To be honest, i really don't like scary books or movies. But i still think that this will be an interesting theme to work with. And challenging. i hope i can pull it off,


----------



## mr.macabre (Oct 7, 2020)

I wish you the very best of luck.


----------



## bobby2003 (Oct 5, 2017)

Has Steven King even put out a book in the last 20 years? Other than hearing about him offering his opinions about various political issues, all of which are outside the scope of this forum so no more will be said of it, but might turn off potential guests, the last time I heard about him was when he got hit by that car.

Maybe a Movie Monster convention would be an easier, and more culturally relevant theme, because I think Stephen King's best days are far behind him.


----------



## Jerseyscare (Oct 2, 2012)

if its a "convention", shouldn't there be autographic photos of "Christine", "Cujo" and "Pennywise"?
Or photo ops??
Jerseyscare
(Wow didn't realize that Stephen King was so controversial.)


----------



## mr.macabre (Oct 7, 2020)

Jerseyscare said:


> if its a "convention", shouldn't there be autographic photos of "Christine", "Cujo" and "Pennywise"?
> Or photo ops??
> Jerseyscare
> (Wow didn't realize that Stephen King was so controversial.)


His political views are crazy, and his stories almost always have a cliche' ending that you can see from a mile away.

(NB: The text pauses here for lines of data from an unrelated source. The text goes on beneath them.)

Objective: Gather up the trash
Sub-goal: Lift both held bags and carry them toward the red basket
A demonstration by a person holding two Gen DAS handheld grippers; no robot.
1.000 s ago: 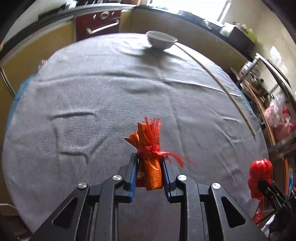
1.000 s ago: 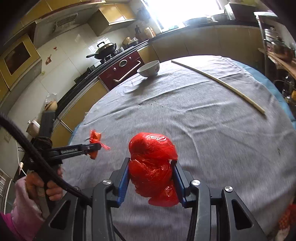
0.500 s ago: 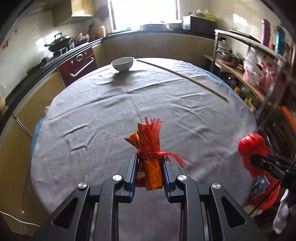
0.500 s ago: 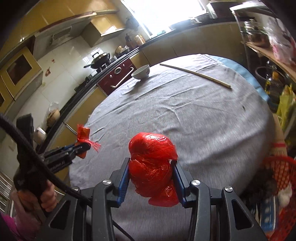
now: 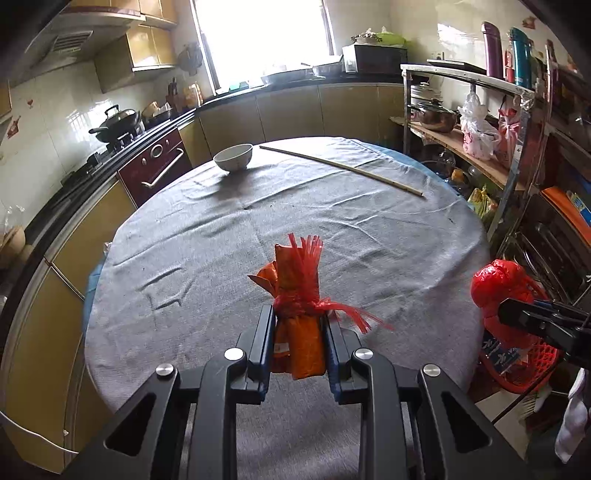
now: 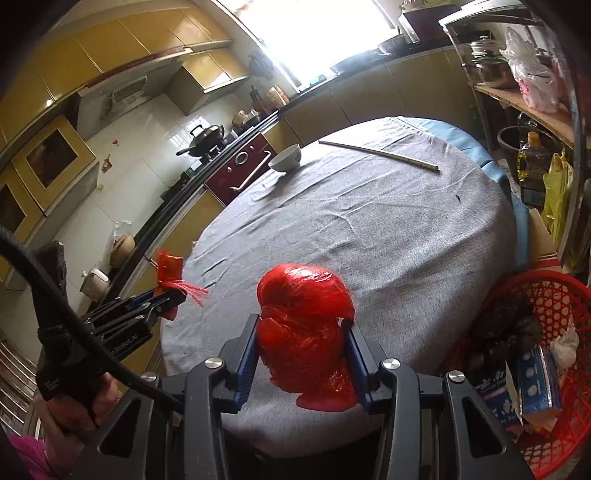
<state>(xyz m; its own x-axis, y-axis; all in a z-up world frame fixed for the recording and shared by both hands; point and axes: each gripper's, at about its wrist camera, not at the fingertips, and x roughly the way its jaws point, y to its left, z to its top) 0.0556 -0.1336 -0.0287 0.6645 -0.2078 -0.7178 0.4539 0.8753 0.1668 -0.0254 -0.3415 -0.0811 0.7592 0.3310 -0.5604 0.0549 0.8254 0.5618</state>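
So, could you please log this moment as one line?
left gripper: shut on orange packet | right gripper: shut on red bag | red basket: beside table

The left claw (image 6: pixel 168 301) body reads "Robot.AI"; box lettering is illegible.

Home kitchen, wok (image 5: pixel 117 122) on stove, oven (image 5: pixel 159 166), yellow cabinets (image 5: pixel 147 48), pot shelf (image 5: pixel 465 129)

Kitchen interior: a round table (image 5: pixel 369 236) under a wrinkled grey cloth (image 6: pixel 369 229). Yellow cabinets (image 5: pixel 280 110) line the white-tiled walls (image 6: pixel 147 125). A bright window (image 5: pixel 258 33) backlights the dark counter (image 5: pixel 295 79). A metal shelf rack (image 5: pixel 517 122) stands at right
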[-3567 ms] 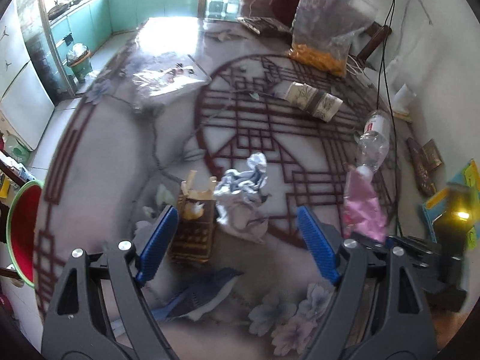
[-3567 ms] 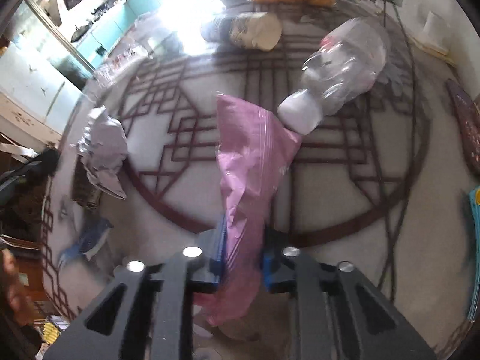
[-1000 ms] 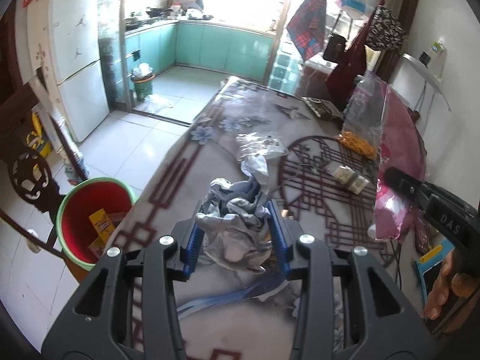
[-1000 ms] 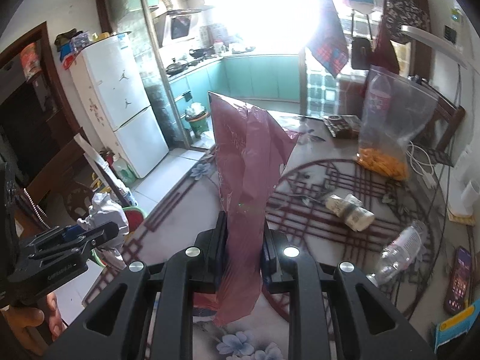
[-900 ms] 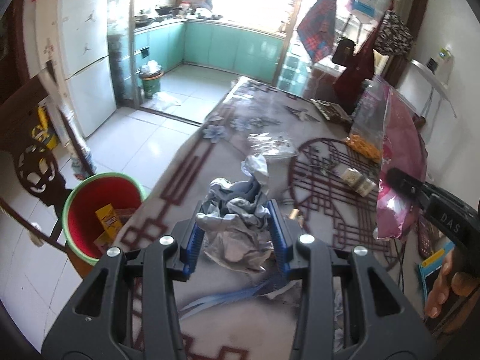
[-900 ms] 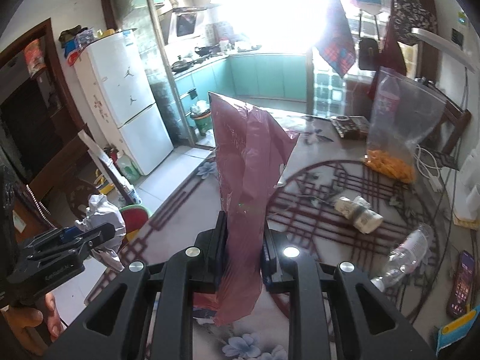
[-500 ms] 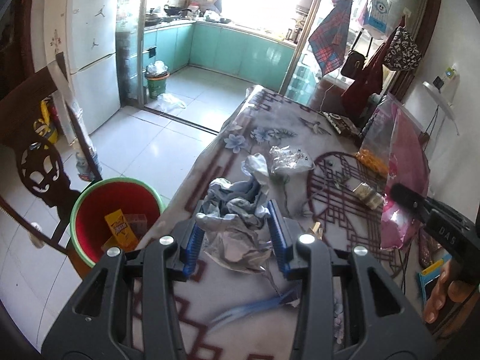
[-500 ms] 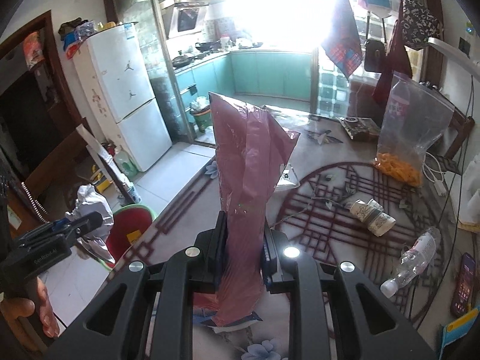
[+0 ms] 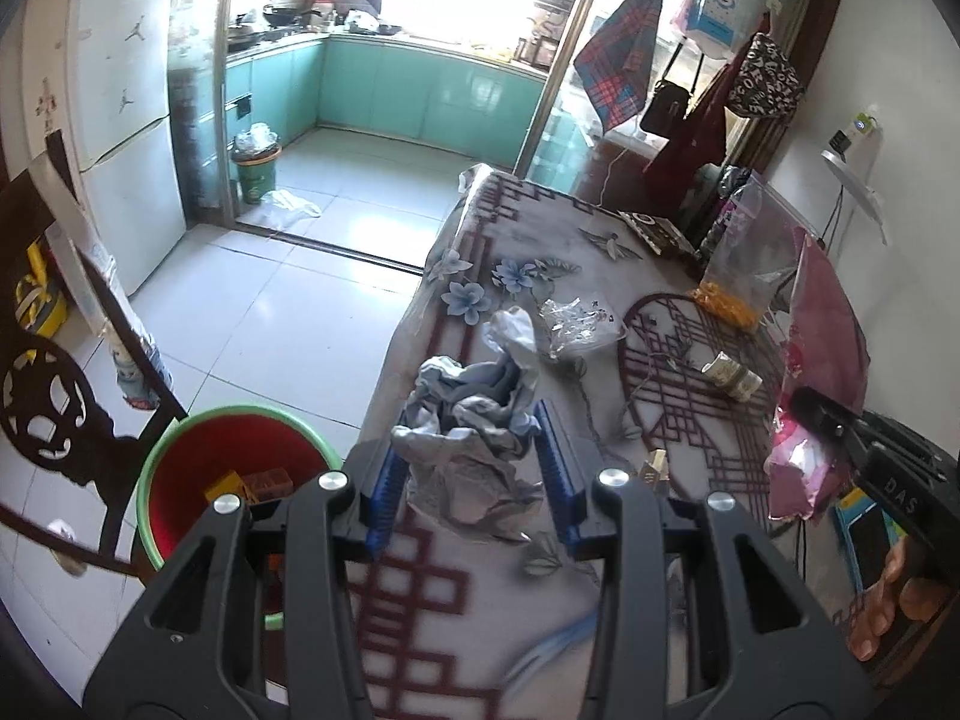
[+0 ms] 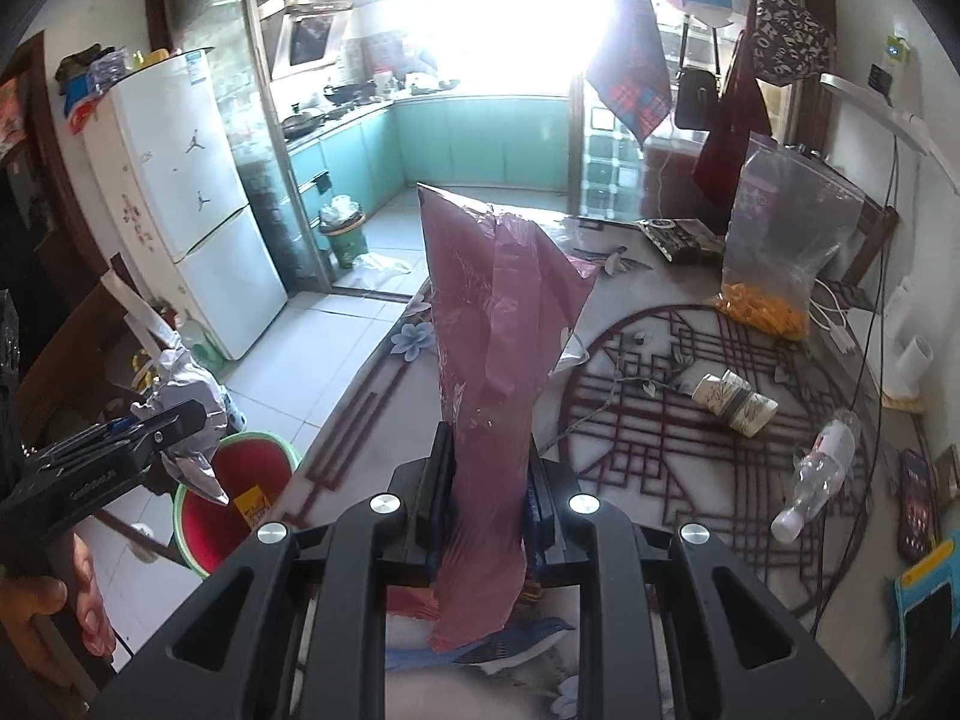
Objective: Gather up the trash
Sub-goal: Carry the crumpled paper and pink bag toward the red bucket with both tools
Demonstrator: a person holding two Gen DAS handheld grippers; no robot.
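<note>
My left gripper (image 9: 474, 474) is shut on a crumpled grey-white paper wad (image 9: 474, 420) and holds it above the table's left edge. It also shows in the right wrist view (image 10: 186, 402), above the bin. A red bin with a green rim (image 9: 180, 480) stands on the floor left of the table and holds a yellow box. My right gripper (image 10: 486, 480) is shut on a pink plastic bag (image 10: 492, 324) held upright over the table; the bag also shows in the left wrist view (image 9: 822, 354).
On the patterned table (image 10: 660, 396) lie a rolled paper cup (image 10: 735, 402), an empty plastic bottle (image 10: 822, 462), a clear crumpled wrapper (image 9: 576, 318), a bag of orange snacks (image 10: 774, 252) and a phone (image 10: 915, 504). A dark wooden chair (image 9: 54, 396) stands by the bin.
Both grippers have risen and pulled back from the table with their loads. The left gripper has drifted left, bringing the bin closer under it.
</note>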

Other than that, no problem.


----------



## redtnt (Oct 20, 2021)

bettyboop said:


> Time to get started on next year's Halloween party. The decided theme will be a "Stephen King Convention".
> I would greatly appreciate any and all suggestions that this forum can contribute. Together we can create a fun party!!
> View attachment 757443


Great idea, But will say .. patrons go as their favourite Stephen King Character and also continue the story after he ends it.


----------



## Gill-Man1313 (Mar 8, 2016)

bobby2003 said:


> Has Steven King even put out a book in the last 20 years? Other than hearing about him offering his opinions about various political issues, all of which are outside the scope of this forum so no more will be said of it, but might turn off potential guests, the last time I heard about him was when he got hit by that car.
> 
> Maybe a Movie Monster convention would be an easier, and more culturally relevant theme, because I think Stephen King's best days are far behind him.


He's put out dozens of books, many of which are quite good. He isn't as popular as he once was, but he is still very prolific.


----------



## Gill-Man1313 (Mar 8, 2016)

mr.macabre said:


> This is just my opinion, but I think this guy is overrated and over hyped. He writes horror for the masses, not what true horror fans like. Many of his stories are too cliche' to be taken seriously. Again, just my opinion, that's all.


Definitely your opinion, but one I don't share. Many of the movies based on his work are cliche' and dumb, but most of his novels and short stories are well-written, and beloved by plenty of "true horror fans" (and I personally hate this kind of gate-keeping. Who decides who is a "true horror fan"? No one can declare themselves to be above someone else, or an "authority" on horror). I've been to lots of horror conventions, and there is plenty of love for characters based on King's work. The last one I went to I saw at least six people cosplaying as King characters. Are these not "true horror fans"? Because they sure seemed passionate about horror to me!


----------



## Gill-Man1313 (Mar 8, 2016)

bettyboop said:


> Time to get started on next year's Halloween party. The decided theme will be a "Stephen King Convention".
> I would greatly appreciate any and all suggestions that this forum can contribute. Together we can create a fun party!!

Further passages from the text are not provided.